--- TASK INSTRUCTIONS ---
Write out the material below exactly, with no line missing.

--- DATA BLOCK ---
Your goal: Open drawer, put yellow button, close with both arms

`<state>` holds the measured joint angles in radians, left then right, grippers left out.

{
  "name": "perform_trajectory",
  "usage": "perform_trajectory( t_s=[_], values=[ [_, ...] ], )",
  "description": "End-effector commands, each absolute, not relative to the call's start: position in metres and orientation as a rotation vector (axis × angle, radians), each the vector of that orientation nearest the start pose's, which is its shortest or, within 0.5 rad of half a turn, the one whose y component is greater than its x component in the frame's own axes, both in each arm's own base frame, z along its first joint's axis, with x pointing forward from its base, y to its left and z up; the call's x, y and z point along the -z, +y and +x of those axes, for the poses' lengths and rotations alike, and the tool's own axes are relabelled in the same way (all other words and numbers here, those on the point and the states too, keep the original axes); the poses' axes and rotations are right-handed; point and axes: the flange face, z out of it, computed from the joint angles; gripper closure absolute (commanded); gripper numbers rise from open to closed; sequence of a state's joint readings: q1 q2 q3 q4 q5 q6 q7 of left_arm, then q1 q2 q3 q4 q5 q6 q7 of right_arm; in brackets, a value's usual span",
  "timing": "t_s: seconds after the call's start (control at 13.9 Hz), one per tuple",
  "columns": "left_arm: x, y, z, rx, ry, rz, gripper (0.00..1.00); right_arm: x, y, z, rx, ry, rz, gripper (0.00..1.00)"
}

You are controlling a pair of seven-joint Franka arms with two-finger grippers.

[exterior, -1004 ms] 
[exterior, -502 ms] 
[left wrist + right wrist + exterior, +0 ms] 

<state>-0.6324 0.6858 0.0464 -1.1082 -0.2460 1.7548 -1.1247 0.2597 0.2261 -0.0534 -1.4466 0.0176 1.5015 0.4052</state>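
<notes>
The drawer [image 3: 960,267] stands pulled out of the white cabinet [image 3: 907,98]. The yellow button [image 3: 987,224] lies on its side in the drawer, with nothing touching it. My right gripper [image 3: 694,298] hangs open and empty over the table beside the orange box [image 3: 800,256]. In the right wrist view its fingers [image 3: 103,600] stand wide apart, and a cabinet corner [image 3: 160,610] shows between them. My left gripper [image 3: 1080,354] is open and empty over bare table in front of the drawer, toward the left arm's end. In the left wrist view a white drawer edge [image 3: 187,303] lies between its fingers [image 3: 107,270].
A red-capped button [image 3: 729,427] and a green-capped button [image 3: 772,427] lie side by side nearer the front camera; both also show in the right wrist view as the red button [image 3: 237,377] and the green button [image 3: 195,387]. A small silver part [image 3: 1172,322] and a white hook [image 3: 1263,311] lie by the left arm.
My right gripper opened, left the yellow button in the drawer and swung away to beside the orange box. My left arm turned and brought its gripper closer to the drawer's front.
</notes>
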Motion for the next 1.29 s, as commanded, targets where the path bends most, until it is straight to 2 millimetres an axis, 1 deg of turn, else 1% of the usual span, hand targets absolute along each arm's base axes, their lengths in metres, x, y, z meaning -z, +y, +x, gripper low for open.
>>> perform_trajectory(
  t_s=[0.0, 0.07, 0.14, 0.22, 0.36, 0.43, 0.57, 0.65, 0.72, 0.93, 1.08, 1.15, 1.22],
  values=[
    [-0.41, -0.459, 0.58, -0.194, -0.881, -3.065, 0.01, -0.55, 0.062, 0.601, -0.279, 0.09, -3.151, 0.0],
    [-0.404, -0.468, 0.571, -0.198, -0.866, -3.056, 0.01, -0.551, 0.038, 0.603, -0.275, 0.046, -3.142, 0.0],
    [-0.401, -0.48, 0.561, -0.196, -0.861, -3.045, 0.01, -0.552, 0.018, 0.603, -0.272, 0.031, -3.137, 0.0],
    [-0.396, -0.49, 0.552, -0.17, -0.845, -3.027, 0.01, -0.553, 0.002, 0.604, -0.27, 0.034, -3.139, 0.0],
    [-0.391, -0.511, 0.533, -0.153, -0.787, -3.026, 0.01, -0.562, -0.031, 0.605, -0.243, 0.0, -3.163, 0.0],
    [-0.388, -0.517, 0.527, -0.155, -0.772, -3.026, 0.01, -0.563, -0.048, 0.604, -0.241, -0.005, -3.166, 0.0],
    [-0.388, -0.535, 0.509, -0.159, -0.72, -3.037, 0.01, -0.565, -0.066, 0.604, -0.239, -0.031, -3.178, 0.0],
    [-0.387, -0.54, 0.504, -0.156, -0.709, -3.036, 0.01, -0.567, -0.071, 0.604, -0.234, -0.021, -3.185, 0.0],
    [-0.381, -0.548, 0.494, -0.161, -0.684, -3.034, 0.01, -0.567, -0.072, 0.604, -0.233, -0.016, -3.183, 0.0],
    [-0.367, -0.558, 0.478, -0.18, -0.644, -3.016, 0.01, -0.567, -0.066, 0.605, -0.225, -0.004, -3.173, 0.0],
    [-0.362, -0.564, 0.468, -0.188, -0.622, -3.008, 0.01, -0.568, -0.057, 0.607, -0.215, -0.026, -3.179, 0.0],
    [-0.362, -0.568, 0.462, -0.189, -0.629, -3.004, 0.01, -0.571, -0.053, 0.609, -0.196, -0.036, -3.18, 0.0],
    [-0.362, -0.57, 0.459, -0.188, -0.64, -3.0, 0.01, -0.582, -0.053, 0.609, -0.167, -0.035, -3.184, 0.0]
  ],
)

--- ANSWER FOR THE TASK ---
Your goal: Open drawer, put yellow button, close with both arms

`<state>` holds the measured joint angles in radians, left then right, grippers left out.

{
  "name": "perform_trajectory",
  "usage": "perform_trajectory( t_s=[_], values=[ [_, ...] ], )",
  "description": "End-effector commands, each absolute, not relative to the call's start: position in metres and orientation as a rotation vector (axis × angle, radians), each the vector of that orientation nearest the start pose's, which is its shortest or, within 0.5 rad of half a turn, the one whose y component is greater than its x component in the frame's own axes, both in each arm's own base frame, z along its first joint's axis, with x pointing forward from its base, y to its left and z up; the call's x, y and z point along the -z, +y and +x of those axes, for the poses' lengths and rotations alike, and the tool's own axes are relabelled in the same way (all other words and numbers here, those on the point and the states too, keep the original axes); the poses' axes and rotations are right-handed; point and axes: the flange face, z out of it, computed from the joint angles; gripper closure absolute (commanded); gripper numbers rise from open to closed; sequence of a state's joint readings: q1 q2 q3 q4 q5 q6 q7 of left_arm, then q1 q2 q3 q4 q5 q6 q7 of right_arm; in brackets, a value's usual span",
  "timing": "t_s: seconds after the call's start (control at 13.9 Hz), one per tuple",
  "columns": "left_arm: x, y, z, rx, ry, rz, gripper (0.00..1.00); right_arm: x, y, z, rx, ry, rz, gripper (0.00..1.00)"
}

You are controlling a pair of seven-joint Franka arms with two-finger grippers.

[exterior, -1004 ms] 
[exterior, -502 ms] 
[left wrist + right wrist + exterior, +0 ms] 

<state>-0.6324 0.6858 0.0464 -1.1082 -0.2460 1.7548 -1.1247 0.2597 0.2261 -0.0534 -1.4466 0.0176 1.5015 0.4052</state>
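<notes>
The drawer [image 3: 960,267] stands pulled out of the white cabinet [image 3: 907,98]. The yellow button [image 3: 987,224] lies on its side in the drawer, with nothing touching it. My right gripper [image 3: 694,298] hangs open and empty over the table beside the orange box [image 3: 800,256]. In the right wrist view its fingers [image 3: 103,600] stand wide apart, and a cabinet corner [image 3: 160,610] shows between them. My left gripper [image 3: 1080,354] is open and empty over bare table in front of the drawer, toward the left arm's end. In the left wrist view a white drawer edge [image 3: 187,303] lies between its fingers [image 3: 107,270].
A red-capped button [image 3: 729,427] and a green-capped button [image 3: 772,427] lie side by side nearer the front camera; both also show in the right wrist view as the red button [image 3: 237,377] and the green button [image 3: 195,387]. A small silver part [image 3: 1172,322] and a white hook [image 3: 1263,311] lie by the left arm.
My right gripper opened, left the yellow button in the drawer and swung away to beside the orange box. My left arm turned and brought its gripper closer to the drawer's front.
</notes>
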Motion for the next 1.29 s, as commanded, targets where the path bends most, until it is straight to 2 millimetres an axis, 1 deg of turn, else 1% of the usual span, hand targets absolute along each arm's base axes, their lengths in metres, x, y, z meaning -z, +y, +x, gripper low for open.
>>> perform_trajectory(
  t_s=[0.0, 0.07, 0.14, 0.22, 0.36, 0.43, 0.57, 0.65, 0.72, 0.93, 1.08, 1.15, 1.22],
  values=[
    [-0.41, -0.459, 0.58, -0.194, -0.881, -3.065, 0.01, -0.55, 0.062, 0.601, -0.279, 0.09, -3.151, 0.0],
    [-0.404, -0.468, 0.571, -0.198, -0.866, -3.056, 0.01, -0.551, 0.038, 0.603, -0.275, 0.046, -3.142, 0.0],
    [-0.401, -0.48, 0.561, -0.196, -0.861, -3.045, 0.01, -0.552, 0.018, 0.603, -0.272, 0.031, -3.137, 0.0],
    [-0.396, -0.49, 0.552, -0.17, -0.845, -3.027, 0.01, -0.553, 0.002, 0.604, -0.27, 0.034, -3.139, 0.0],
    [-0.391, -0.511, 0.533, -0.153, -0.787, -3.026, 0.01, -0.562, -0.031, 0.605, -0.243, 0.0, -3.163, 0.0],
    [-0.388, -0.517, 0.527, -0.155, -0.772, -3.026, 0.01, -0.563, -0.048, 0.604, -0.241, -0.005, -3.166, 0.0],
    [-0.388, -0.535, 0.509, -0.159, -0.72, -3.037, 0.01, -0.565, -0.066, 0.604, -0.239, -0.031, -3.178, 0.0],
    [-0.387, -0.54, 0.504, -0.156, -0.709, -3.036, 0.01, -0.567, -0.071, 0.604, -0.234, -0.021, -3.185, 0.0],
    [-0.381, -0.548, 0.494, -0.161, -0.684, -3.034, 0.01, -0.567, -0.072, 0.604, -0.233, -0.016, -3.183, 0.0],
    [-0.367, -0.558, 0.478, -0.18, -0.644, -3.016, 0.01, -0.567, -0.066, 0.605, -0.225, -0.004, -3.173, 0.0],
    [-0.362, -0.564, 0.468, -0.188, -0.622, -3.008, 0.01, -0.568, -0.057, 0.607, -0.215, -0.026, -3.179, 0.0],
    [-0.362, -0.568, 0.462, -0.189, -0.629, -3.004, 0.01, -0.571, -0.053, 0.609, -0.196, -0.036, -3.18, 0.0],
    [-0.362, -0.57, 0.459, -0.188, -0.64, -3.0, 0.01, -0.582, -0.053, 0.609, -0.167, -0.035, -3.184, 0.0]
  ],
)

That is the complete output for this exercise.